You assist an unjust administration most effectively by obeying its orders and decrees. An evil administration never deserves such allegiance. Allegiance to it means partaking of the evil. A good person will resist an evil system with his whole soul. Disobedience of the laws of an evil state is therefore a duty.
Source:  Gandhi
Taken from: Wikiquote

Sunday, July 10, 2011

Scarcity and Abundance

One of the strangest disparities of history lies between the sense of abundance felt by older and simpler societies and the sense of scarcity felt by the ostensibly richer societies of today.
Source: Richard M. Weaver
Taken From: Ideas Have Consequences, Introduction, Pg14, 1948

Saturday, July 9, 2011

Bail out the Banks?

... in our system of profit and loss, we cannot possibly think that the government should bail the banks out of bad loans they made, but allow them to keep the profits on the good ones.
Source: Milton Friedman (Unsourced)
Taken From:  The Dollar Meltdown, Ch2 Quotes

Friday, July 8, 2011

The Right of the People to Keep and Bear Arms

No slave shall keep any arms whatever, nor pass, unless with written orders from his master or employer, or in his company, with arms from one place to another. Arms in possession of a slave contrary to this prohibition shall be forfeited to him who will seize them.
Source: Thomas Jefferson
Taken From:  A Bill Concerning Slaves, Virginia Assembly, 1779

Thursday, July 7, 2011

Resistance to Government

The spirit of resistance to government is so valuable on certain occasions that I wish it to be always kept alive.
Source: Thomas Jefferson
Letter to James Madison (30 January 1787); referring to Shays' Rebellion

Wednesday, July 6, 2011

Rephrase of an old Adage

Give a man a fish and feed him for a day. Teach a man to fish and feed him for life. But teach a man to fish in a country without lakes or oceans, and you've wasted everyone's time.
Source:  Vedran Vuk
Taken From: Casey's Daily Dispatch, Is Biotech Looking Bubbly?, July 6th, 2011

Tuesday, July 5, 2011

Resistance to Government

The spirit of resistance to government is so valuable on certain occasions, that I wish it to be always kept alive. It will often be exercised when wrong, but better so than not to be exercised at all. I like a little rebellion now and then. It is like a storm in the atmosphere.
Source: Thomas Jefferson
Letter to Abigail Smith Adams from Paris while a Minister to France (22 February 1787), referring to Shay's Rebellion

Monday, July 4, 2011

Progress, Creativity and Idea Creation

I invented nothing new. I simply assembled the discoveries of other men behind whom were centuries of work. Had I worked fifty or ten or even five years before, I would have failed.
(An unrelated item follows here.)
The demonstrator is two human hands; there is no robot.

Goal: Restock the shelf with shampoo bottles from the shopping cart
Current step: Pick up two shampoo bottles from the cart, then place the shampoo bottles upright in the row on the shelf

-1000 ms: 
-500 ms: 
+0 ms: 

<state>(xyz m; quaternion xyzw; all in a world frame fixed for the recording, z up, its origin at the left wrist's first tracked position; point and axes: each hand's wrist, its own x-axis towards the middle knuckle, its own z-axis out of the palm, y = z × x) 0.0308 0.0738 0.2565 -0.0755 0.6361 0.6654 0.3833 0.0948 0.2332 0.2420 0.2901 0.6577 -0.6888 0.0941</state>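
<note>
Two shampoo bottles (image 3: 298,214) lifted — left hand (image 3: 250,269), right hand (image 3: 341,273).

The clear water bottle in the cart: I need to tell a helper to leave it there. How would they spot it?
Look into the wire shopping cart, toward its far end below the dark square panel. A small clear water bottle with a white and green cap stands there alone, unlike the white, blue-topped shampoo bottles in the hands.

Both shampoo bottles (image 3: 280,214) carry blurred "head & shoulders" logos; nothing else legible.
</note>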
So it is with every new thing. Progress happens when all the factors that make for it are ready and then it is inevitable. To teach that a comparatively few men are responsible for the greatest forward steps of mankind is the worst sort of nonsense.
Source:  Henry Ford (unsourced)
Taken From:  Everything is a Remix, Pt 3

Sunday, July 3, 2011

War

When, after many battles past,
Both, tired with blows, make peace at last,
What is it, after all, the people get?
Why! Taxes, widows, wooden legs and debt.
Source: Samuel B. Pettengill or 1829, Moore's Almanac, under Monthly Observations
Taken From: LRC Blog, Lew Rockwell, July 2nd 2011

Saturday, July 2, 2011

On Truth

...the mind is below truth, not above it, and it is bound not to descant upon it, but to venerate it; that truth and falsehood are set before us for the trial of our hearts...
Source: John Henry Newman (Cardinal), An Essay on the Development of Christian Doctrine, 2007
Taken From: LRC Blog, January 14th, 2011

Friday, July 1, 2011

Comfort and Truth

We do not err because truth is difficult to see. It is visible at a glance. We err because the lie is more comfortable.